The opinion of the court was delivered by: TENNEY
In the Second Amended Complaint of this still uncertified class action, shareholders of General Telephone & Electronics Corporation ("GT&E") allege violations of sections 10(b) and 18 of the Securities Exchange Act, 15 U.S.C. §§ 78j(b), 78r(a), rule 10b-5 of the Securities and Exchange Commission, 17 C.F.R. § 240.10b-5, section 11 of the Securities Act of 1933, 15 U.S.C. § 77k ("1933 Act"), and the common law by GT&E, its officers, directors and accountants.

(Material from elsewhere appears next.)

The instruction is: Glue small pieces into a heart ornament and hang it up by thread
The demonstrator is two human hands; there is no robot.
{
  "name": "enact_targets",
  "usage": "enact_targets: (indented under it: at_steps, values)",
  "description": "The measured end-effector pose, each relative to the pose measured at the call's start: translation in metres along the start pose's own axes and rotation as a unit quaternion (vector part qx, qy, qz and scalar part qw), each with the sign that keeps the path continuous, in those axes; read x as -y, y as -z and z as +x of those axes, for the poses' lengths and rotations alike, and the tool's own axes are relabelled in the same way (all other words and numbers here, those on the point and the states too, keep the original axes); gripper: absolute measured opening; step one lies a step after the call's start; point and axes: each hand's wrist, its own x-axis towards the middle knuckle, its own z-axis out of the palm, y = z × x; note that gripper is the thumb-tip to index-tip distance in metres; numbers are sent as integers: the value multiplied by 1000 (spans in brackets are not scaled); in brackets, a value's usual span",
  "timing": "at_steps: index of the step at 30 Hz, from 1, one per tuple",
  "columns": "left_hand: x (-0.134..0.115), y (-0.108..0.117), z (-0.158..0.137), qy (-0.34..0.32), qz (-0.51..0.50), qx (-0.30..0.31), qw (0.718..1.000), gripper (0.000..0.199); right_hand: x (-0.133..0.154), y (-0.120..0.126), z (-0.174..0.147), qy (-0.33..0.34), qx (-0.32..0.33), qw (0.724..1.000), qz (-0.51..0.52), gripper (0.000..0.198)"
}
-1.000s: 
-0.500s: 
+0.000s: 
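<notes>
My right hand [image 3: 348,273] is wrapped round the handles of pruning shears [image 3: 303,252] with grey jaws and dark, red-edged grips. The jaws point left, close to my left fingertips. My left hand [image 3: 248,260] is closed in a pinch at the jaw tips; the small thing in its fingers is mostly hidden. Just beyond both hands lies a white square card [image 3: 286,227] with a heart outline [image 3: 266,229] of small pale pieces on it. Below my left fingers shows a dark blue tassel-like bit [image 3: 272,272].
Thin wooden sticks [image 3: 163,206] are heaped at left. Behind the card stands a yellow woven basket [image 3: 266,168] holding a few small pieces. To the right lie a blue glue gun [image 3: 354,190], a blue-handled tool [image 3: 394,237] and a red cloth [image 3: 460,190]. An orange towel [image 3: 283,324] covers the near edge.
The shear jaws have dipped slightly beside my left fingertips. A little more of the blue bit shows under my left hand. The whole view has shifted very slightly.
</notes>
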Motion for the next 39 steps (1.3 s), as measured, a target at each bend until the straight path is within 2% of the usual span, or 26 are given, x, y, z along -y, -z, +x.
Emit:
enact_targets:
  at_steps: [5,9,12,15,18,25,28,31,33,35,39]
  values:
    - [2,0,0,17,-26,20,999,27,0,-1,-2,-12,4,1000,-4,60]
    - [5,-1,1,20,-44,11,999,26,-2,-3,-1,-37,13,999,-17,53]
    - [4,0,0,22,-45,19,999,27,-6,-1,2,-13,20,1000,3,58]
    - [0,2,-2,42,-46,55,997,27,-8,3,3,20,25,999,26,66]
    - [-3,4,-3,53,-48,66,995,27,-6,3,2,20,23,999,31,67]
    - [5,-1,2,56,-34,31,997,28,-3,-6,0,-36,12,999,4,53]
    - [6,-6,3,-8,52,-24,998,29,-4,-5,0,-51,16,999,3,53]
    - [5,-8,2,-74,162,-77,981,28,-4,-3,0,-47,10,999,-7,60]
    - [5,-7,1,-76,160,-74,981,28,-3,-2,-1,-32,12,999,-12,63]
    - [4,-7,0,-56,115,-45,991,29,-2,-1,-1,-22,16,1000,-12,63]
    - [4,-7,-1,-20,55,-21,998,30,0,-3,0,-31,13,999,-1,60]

Plaintiffs seek to maintain this action as class representatives on behalf of all persons who purchased common stock of GT&E through the corporation's various automatic dividend reinvestment services from January 1, 1972 through January 17, 1977.
The instant motion, made individually by defendant Arthur Andersen & Co. ("Andersen"), seeks dismissal pursuant to Federal Rule of Civil Procedure 12(b) ("Rules") for failure to state a claim upon which relief can be granted. Alternatively, Andersen seeks an order pursuant to Rule 9(b) dismissing the complaint for failure to state "the circumstances constituting fraud . . . with particularity."
For the reasons given below, the motion is granted in part and denied in part.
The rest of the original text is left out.